Koreans Shun Overseas Postings Amid Pandemic

      May 04, 2021 08:34

      Well-paid overseas postings, long the dream of many Korean workers, have quickly lost their luster due to the coronavirus pandemic.

      The Korea Federation of Small and Medium Business recently polled 300 exporters, and 84 percent of respondents said they have problems with their overseas operations, 38 percent of them because they have trouble relocating staff abroad.

      One staffer in a big IT company in Paju, Gyeonggi Province, was sent to Chongqing, China for four months last year, and the experience turned into a nightmare. He was confined to his hotel room and office for three months and had to go into quarantine for another month when he came home.

      "In the past, people used to fight to get posted overseas, but now such assignments are shunned," he said. "People these days don't even want to be sent to the U.S. or Europe."

      Fears of COVID-19 or lockdown conditions are the main reasons. Most countries except Taiwan and Israel are still considered more dangerous than Korea because infection numbers are so much higher. A spate of Korean workers at construction sites in Poland, Russia, Saudi Arabia and the UAE have tested positive, and Korean staff on an engineering project in Iraq had to be airlifted out when they caught the virus.

      One team leader with a large builder said, "There is a greater fear of being unable to get proper treatment than being infected with the virus. Our workers abroad are begging us to let them come home, and nobody here wants to go abroad, so we're having some problems."

      Most countries put visitors into two weeks' quarantine, and on return to Korea they have to go through it all again.

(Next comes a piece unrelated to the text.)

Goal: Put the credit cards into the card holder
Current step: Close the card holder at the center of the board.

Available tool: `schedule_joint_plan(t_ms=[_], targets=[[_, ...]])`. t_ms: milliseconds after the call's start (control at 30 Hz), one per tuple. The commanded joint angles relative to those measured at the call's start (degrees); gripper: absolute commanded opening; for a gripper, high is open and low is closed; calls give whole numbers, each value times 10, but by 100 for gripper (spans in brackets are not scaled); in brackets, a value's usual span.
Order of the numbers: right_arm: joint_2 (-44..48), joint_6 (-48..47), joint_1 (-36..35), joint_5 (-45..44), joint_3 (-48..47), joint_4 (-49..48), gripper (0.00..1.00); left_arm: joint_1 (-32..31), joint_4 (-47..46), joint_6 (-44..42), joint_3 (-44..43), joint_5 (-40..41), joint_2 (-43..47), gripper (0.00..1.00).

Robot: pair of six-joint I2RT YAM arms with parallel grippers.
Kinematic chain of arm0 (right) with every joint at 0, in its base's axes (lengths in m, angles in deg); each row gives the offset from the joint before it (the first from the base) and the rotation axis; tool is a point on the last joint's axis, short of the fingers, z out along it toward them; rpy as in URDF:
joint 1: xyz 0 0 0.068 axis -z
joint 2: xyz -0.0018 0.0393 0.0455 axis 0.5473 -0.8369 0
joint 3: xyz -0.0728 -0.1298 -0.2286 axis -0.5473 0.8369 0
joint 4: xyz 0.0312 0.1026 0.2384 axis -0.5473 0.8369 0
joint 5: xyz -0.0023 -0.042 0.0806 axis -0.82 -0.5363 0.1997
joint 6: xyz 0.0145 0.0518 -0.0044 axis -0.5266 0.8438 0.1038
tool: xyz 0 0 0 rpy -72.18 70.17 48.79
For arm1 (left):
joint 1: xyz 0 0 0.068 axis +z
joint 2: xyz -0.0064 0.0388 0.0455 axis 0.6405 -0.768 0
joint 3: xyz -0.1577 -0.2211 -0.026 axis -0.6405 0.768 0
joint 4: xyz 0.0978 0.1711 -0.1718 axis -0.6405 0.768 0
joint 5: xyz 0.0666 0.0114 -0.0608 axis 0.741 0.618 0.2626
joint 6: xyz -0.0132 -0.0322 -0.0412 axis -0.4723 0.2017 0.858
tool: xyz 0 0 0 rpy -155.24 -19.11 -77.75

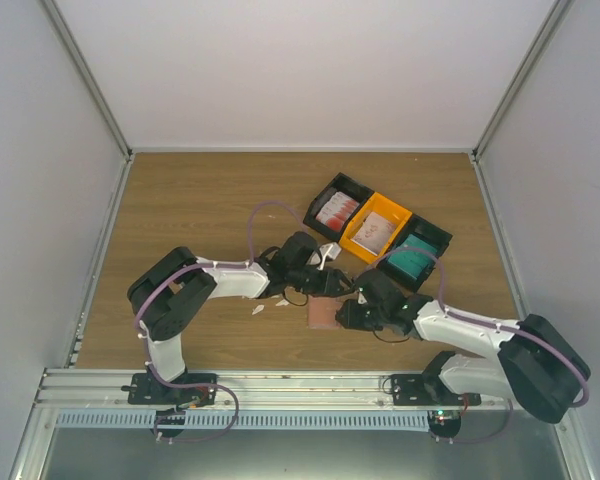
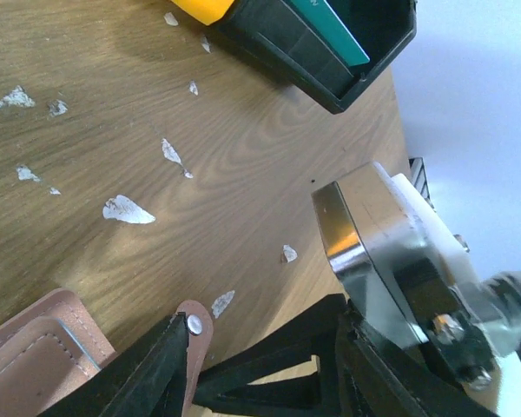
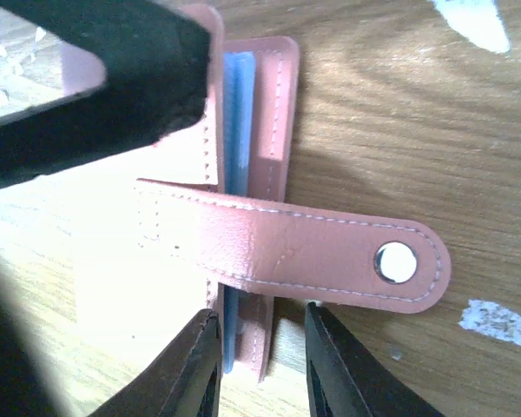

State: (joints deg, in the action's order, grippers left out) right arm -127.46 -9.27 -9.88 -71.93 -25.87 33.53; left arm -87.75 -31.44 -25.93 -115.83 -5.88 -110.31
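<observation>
The salmon-brown card holder [image 1: 323, 316] lies on the table between the two arms, its pale blue inside [image 3: 237, 113] showing at the edge. Its snap strap [image 3: 330, 248] lies flat across it. My right gripper [image 3: 260, 314] straddles the holder's near edge, with a gap still at one finger. My left gripper [image 2: 260, 317] is open, one finger [image 2: 148, 373] beside the strap's snap [image 2: 194, 325]. The credit cards sit in the bins: red-and-white [image 1: 335, 210], whitish-pink [image 1: 375, 230], teal [image 1: 415, 262]. Neither gripper holds a card.
The three bins stand in a diagonal row behind the holder: a black one [image 1: 348, 186], an orange one [image 1: 387, 205] and another black one [image 2: 330, 74]. Small white scraps [image 2: 126, 208] litter the wood. The left finger [image 3: 130, 52] hangs over the holder's cover.
</observation>
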Motion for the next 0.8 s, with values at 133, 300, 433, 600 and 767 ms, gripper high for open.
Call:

Many are also afraid of hate crimes against Asians that have recently been highlighted in the U.S., stoked by the belief that Asians somehow created COVID-19.

      In addition, millennials seem generally less interested in overseas postings than previous generations because they tend to be more timid, lethargic and inward-looking.

      Many workers throw in the towel. One man who landed a job as a software developer with a financial company in Chicago said, "Because I had to work from home, I spent many days without talking to anyone. I asked myself how that was any different from working online in Korea, so I decided to come back after just one year."

      Most businesses now handle their overseas communication through video conferencing and make decisions remotely, which is expected to reduce the need to send staff abroad.